LG Domspitzmilch plant Athletenhaus
Neuer Baustein für große Sichtungs- und Förderinitiative "Kids for Olympia"
Regensburg,
18. März 2007 (orv) - Nachdem die große Sichtungs- und
Förderinitiative der LG Domspitzmilch bei den Schulen freudig
angenommen wurde, Susi Lutz als Talentscout bereits die ersten Leichtathletik-Frischlinge
an Land ziehen konnte und das Kidsmobil, ein von der KKH- und LVM-Versicherungsgruppe
gesponserter VW-Bus, nun auch schon durch die Lande rollt, bauen
die Regensburger weiter an ihrem Leichtathletik-Gefüge. Nächste
Aktion: Im Herbst, rechtzeitig zu Semesterbeginn will man das erste
Athletenhaus in Betrieb nehmen und damit eine weitere Lücke
in Richtung Hochleistungssport schließen.
Damit sollen für die in Regensburg studierenden Kaderathleten/Innen beste Wohnmöglichkeiten geschaffen werden. Für viele junge Athleten/Innen ist das Leben im Sportinternat nicht mehr unbedingt der richtige "way of live". Sie suchen Individualität und eine entsprechende Intimsphäre neben dem Leistungssport. Für Langstreckler Max Meingast zum Beispiel, erst im letzten Jahr als Zivildienstleistender ins Regensburger Sportinternat gestoßen, ist dies eine prächtige Idee. Ein Haus mit vier, fünf Gleichgesinnten teilen und trotzdem sein größtmögliches eigenes Reich zu besitzen, findet er einfach klasse. Auch für Susi Lutz, derzeit ebenfalls im freiwilligen sozialen Jahr im Internat untergebracht, wäre dies ein Quantensprung nach vorn und der richtige Einstieg ins Studentenleben. Teamchef Kurt Ring wird so alle Neu-Studenten, die meinen, Leistungssport und Studium in Regensburg ideal verbinden zu können, mit offenen Armen in Empfang nehmen. So wie Michelle Weitzel, ehrgeizige Mehrkämpferin und BWL-Studentin, die im letzten Jahr aus Hanau in die Domstadt kam und sich auf Anhieb wohl fühlte.
Wer
die Regensburger kennt, weiß, dass sie ihre Unternehmungen
von der Pike auf minutiös planen. So wollen sie auch ihre Aktion
"Kids for Olympia" verstehen. Die Weichen für zukünftigen
Hochleistungssport sollen gestellt werden, Stück für Stück,
unablässig. Die Verbindungen zum örtlichen Therapie- und
Diagnosezentrum des Olympiastützpunktes Bayern sind bestens,
die zum Sportzentrum der Universität auch. Extra für die
Initiative wurden Partnerschaften geschlossen, voll zum Nutzen des
Sports und "Kids for Olympia" ist nicht nur für die
10-12jährigen Kiddys da. Wer mehr dazu wissen will, braucht
nur einmal www.kids-for-olympia.de aufrufen.

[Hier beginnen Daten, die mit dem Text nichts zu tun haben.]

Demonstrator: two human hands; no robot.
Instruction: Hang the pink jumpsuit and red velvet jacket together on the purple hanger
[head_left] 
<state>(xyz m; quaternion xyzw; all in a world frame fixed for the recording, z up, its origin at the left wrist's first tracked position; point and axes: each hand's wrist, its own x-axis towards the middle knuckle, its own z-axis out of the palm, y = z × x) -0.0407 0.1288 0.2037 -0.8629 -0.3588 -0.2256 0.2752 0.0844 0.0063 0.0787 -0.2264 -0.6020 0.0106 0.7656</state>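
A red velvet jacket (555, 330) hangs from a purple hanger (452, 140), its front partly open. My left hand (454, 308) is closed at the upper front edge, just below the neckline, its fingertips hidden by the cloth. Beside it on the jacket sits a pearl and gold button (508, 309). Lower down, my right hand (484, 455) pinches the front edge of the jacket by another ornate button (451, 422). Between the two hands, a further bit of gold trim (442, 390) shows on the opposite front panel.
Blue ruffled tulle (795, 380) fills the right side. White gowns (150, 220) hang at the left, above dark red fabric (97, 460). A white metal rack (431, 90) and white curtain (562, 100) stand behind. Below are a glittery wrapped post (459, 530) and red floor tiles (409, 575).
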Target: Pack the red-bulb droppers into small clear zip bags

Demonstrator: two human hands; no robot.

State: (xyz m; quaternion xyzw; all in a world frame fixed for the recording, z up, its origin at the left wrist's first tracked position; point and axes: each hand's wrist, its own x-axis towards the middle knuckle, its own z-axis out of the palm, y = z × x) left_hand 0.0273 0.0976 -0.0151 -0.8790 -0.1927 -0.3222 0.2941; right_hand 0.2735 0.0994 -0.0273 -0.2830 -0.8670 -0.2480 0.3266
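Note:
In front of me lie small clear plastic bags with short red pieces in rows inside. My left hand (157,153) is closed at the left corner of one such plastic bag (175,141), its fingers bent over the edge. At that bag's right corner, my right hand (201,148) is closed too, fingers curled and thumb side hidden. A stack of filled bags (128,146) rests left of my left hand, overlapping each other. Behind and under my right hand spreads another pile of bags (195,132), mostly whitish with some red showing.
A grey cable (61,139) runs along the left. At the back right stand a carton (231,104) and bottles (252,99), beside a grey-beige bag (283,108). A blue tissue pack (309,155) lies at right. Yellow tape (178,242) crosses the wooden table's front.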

Eine Halle mit 200 m Rundbahn hat die Domstadt noch nicht. Davon hat Bayern ganze zwei und davon zu träumen, ist derzeit verschwendete Energie. Aus den durchaus bestehenden guten Hallenressourcen etwas zu machen, ist aber eine ganz andere Sache. Stabhochsprung im Winter und Sprinten mit Spikes in der Halle ist derzeit schon möglich. Nun will man mehr. Nachdem die Stadt an der Leichtathletik-Mehrzweckhalle in den kommenden Jahren Renovierungen vornehmen will, soll ein Vorstoß Richtung Ausbau auf 70 m Länge mit integriertem Kraftraum, Stoßerbereich, Sprintgerade und Weitsprunggrube gemacht werden. Das Mögliche eben möglich machen ist die Devise der Domspitzmilch-Macher in jeder Hinsicht.